Será muito difícil se defender legalmente contra o abuso desta lei. Antes de tudo, é muito improvável que ela venha a ficar subordinada à Declaração de Direitos de Hong Kong, que protege a liberdade de expressão, entre outras coisas. Essa é uma legislação local do território. A nova lei de segurança é uma lei em nível nacional. É mais do que duvidoso que esta lei nacional venha a ser restringida por uma lei local.
Ainda mais importante é o fato de que a competência final para interpretar a Lei Básica de Hong Kong cabe ao Comitê Permanente do Congresso Nacional do Povo. Então, ele poderia dizer: “A nova lei não é passível de restrições pela Declaração de Direitos”. Com essa interpretação, a nova lei estaria automaticamente fora do escopo da “Declaração de Direitos”.
Que outros perigos para a proteção contra a arbitrariedade o senhor vê com a nova lei de segurança?
O grande medo aqui é que a nova lei não esteja sujeita às restrições impostas pelos mecanismos de proteção dos direitos humanos de Hong Kong. Também é questionável se o uso indevido da lei poderá ser tratado pelos tribunais de Hong Kong.
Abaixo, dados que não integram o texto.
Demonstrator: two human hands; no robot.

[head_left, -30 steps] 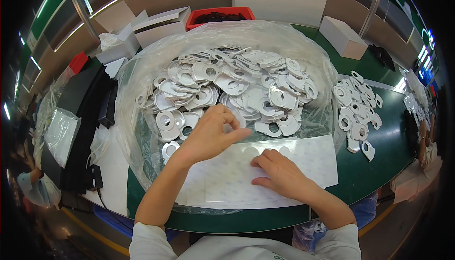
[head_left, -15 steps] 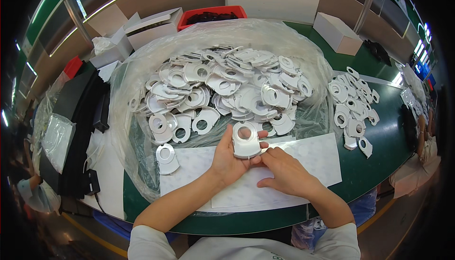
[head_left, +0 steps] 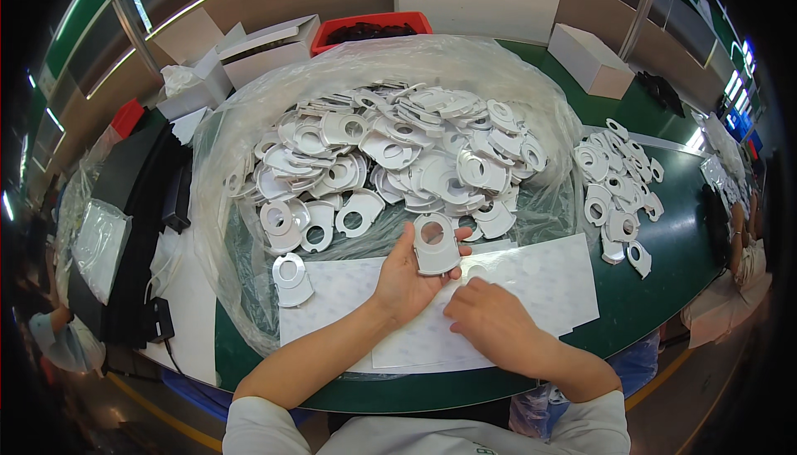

Afinal, as autoridades do continente é que deverão ser responsáveis pela aplicação da lei. Será que elas poderão ser presas e interrogadas pelas autoridades de Hong Kong se houver suspeita de violação? Isso é bastante improvável.
Portanto, a questão é se a nova lei de segurança estará ou não totalmente fora do sistema legal de Hong Kong. Se o Comitê Permanente do Congresso Nacional do Povo fizer tal interpretação, os tribunais de Hong Kong não terão competência sobre ela.